# Getting started

ALLM is a provider-neutral LLM execution library for Elixir. You write
your workflow once — building a request, picking an engine, calling
`generate/3` or `chat/3` — and run it against OpenAI, Anthropic, Gemini,
or any custom adapter without changing the call site.

This guide walks you from a blank `mix.exs` to a working round-trip
against a real provider in five minutes.
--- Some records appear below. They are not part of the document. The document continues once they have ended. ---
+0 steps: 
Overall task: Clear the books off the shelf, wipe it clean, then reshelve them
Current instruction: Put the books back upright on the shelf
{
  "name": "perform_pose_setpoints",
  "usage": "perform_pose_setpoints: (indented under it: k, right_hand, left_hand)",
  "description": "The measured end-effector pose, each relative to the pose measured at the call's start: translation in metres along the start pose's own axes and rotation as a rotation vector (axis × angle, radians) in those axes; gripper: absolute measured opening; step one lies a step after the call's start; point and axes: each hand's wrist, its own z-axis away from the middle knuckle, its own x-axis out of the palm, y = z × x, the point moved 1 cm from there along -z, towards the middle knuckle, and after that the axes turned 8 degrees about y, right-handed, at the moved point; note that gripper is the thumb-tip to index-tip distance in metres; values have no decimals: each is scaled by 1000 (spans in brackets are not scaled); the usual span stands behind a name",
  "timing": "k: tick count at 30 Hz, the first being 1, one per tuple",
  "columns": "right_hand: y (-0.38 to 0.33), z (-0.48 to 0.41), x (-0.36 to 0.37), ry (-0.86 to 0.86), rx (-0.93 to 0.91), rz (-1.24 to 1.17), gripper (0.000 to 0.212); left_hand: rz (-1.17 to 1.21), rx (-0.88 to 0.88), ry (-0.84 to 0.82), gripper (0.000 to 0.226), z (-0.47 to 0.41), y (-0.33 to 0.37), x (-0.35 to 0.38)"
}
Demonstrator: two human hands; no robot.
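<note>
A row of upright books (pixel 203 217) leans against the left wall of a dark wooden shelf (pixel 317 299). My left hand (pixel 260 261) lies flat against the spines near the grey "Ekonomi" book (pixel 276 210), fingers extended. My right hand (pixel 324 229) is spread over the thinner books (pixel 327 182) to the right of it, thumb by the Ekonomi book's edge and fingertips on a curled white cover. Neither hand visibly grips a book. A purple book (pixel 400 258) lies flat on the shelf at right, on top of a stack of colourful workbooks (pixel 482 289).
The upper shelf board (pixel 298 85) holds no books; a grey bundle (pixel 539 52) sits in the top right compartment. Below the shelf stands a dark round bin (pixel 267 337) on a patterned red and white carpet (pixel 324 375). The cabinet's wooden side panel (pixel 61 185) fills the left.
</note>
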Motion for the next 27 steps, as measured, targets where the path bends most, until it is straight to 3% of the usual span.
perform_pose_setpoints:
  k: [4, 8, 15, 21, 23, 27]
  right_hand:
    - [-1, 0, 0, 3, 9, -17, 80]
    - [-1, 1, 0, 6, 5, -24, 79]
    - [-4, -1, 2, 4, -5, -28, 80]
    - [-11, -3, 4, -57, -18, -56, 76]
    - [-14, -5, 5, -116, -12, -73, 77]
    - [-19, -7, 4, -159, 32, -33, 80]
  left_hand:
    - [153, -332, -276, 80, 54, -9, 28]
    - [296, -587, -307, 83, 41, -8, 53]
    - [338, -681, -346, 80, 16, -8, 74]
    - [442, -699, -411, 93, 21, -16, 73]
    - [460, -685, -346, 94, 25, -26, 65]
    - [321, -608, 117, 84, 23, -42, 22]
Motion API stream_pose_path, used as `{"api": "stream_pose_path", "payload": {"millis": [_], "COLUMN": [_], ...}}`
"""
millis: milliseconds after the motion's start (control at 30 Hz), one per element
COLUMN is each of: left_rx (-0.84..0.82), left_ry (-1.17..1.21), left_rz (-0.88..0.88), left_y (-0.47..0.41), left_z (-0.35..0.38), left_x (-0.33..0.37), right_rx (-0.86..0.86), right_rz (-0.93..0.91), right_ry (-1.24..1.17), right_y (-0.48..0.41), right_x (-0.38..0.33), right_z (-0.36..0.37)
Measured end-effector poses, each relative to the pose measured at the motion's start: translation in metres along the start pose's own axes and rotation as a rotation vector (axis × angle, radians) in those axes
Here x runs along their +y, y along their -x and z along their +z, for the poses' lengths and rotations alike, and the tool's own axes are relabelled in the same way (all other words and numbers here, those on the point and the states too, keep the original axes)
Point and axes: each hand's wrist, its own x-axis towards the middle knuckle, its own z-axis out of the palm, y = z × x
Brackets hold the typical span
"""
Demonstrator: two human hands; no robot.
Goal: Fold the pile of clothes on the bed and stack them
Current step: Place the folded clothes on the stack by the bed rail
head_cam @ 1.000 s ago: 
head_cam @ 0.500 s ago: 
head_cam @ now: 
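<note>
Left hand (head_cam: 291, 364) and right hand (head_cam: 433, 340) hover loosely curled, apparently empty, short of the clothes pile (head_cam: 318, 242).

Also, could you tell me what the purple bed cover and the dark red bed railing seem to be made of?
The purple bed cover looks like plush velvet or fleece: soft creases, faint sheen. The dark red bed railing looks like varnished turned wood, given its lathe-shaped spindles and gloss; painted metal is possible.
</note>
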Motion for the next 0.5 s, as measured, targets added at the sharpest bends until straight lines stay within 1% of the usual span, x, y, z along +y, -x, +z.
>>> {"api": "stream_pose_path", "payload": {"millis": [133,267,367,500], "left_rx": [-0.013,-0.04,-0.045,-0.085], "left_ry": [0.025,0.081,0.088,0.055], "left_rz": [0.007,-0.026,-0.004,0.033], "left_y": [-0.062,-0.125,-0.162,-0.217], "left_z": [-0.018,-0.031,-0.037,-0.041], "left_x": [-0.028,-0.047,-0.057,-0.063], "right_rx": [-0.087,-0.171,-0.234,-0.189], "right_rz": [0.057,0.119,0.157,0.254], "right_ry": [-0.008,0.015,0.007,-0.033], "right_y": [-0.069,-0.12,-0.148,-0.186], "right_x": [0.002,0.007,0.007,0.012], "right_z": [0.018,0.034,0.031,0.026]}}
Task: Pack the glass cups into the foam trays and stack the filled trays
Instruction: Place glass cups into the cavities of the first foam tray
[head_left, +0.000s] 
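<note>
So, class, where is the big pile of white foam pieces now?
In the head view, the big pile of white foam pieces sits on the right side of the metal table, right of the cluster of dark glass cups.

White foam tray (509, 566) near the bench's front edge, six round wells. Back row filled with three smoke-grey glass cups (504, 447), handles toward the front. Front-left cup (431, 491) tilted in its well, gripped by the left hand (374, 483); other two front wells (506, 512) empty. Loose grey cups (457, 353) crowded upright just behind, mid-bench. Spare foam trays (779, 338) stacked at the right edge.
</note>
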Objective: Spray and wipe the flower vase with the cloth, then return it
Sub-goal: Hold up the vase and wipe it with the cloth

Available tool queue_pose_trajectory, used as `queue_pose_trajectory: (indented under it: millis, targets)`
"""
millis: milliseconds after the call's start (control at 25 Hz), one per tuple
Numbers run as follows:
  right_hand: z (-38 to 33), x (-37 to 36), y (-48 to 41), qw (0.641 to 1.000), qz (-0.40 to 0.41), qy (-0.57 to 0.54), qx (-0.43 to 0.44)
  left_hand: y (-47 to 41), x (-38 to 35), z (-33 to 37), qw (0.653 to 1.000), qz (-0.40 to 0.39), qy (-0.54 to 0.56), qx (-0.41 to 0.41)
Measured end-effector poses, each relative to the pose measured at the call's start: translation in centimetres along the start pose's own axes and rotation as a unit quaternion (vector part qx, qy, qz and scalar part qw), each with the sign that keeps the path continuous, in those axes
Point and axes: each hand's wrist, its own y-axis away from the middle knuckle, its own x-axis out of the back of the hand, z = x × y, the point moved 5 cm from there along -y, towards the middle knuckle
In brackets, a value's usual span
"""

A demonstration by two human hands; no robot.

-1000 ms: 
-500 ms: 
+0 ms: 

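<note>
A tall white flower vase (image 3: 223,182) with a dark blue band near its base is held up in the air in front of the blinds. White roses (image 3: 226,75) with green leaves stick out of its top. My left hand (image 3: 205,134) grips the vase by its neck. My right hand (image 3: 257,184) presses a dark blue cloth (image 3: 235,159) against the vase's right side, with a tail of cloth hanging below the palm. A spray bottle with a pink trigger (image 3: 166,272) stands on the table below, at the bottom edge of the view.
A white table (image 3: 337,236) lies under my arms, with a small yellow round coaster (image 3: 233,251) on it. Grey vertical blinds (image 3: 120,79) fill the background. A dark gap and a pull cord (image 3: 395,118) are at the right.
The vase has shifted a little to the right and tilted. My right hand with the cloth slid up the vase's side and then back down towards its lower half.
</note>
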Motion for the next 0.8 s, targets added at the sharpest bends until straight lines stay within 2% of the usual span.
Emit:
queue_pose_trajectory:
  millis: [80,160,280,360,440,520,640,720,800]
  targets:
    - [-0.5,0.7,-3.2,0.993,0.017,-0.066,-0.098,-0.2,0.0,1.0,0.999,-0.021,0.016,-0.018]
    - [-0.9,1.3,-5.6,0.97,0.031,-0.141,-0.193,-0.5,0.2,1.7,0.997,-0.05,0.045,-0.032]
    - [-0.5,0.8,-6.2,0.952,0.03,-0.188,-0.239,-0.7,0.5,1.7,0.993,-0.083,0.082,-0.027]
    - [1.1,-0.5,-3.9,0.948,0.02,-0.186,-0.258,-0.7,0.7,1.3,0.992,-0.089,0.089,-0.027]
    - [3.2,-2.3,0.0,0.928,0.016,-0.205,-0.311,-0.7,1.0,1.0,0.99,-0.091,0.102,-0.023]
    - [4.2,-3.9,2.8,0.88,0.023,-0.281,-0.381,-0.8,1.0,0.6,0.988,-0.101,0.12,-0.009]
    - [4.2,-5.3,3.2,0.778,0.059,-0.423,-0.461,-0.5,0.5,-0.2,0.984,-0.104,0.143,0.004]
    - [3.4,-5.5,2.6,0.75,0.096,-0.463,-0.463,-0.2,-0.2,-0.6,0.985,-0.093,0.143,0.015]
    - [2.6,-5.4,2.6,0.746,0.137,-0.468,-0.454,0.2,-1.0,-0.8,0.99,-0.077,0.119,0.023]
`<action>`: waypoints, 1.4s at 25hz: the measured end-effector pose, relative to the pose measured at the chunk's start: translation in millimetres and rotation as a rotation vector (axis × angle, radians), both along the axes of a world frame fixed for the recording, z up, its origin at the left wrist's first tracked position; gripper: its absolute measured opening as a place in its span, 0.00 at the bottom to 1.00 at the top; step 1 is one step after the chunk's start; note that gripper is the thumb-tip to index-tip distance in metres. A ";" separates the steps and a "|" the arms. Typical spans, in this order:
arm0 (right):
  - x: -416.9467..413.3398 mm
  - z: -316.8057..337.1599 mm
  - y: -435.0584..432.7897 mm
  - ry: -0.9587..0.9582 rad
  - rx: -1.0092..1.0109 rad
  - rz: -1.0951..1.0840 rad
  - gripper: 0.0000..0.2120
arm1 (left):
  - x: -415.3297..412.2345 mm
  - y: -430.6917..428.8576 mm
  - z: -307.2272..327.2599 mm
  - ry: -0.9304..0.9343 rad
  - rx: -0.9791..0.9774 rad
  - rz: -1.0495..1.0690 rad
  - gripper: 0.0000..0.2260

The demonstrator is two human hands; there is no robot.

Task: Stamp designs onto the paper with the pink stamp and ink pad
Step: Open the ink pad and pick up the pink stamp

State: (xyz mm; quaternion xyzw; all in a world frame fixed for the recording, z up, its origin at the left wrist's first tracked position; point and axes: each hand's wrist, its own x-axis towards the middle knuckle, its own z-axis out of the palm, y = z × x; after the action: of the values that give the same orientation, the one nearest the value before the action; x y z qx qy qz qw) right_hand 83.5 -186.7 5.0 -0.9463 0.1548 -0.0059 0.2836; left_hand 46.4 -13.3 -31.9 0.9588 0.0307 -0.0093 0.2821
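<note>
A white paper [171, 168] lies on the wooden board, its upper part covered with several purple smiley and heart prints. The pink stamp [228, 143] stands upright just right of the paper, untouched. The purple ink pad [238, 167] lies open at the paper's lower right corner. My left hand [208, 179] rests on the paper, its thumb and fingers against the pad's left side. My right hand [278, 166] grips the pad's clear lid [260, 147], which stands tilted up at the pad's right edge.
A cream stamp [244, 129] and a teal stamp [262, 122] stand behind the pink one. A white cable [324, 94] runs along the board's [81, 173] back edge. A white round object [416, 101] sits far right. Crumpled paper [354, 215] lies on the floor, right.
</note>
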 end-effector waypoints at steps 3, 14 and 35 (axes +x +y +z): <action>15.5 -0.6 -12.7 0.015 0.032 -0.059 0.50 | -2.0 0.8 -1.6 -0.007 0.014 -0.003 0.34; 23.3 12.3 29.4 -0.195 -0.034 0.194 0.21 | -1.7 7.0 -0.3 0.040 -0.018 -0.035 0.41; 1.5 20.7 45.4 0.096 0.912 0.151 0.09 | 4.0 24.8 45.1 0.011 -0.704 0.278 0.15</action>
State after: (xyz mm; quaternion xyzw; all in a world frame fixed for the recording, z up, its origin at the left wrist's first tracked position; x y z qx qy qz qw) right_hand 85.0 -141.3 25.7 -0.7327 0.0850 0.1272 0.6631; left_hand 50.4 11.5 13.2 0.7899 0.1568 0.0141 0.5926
We'll use `ALLM.Providers.Fake`
(the deterministic test adapter that ships with the library) for the
first pass — it requires no API key and no network — then swap to a real
provider.

## Install

Add ALLM to your `mix.exs` deps:

```elixir
def deps do
  [
    {:allm, "~> 0.3"}
  ]
end
```

Run `mix deps.get`. ALLM pulls in `req`, `finch`, `jason`, and
`telemetry` as transitive deps; you don't need to declare them yourself.

The toolchain floor is Elixir `~> 1.17` and Erlang/OTP 27+.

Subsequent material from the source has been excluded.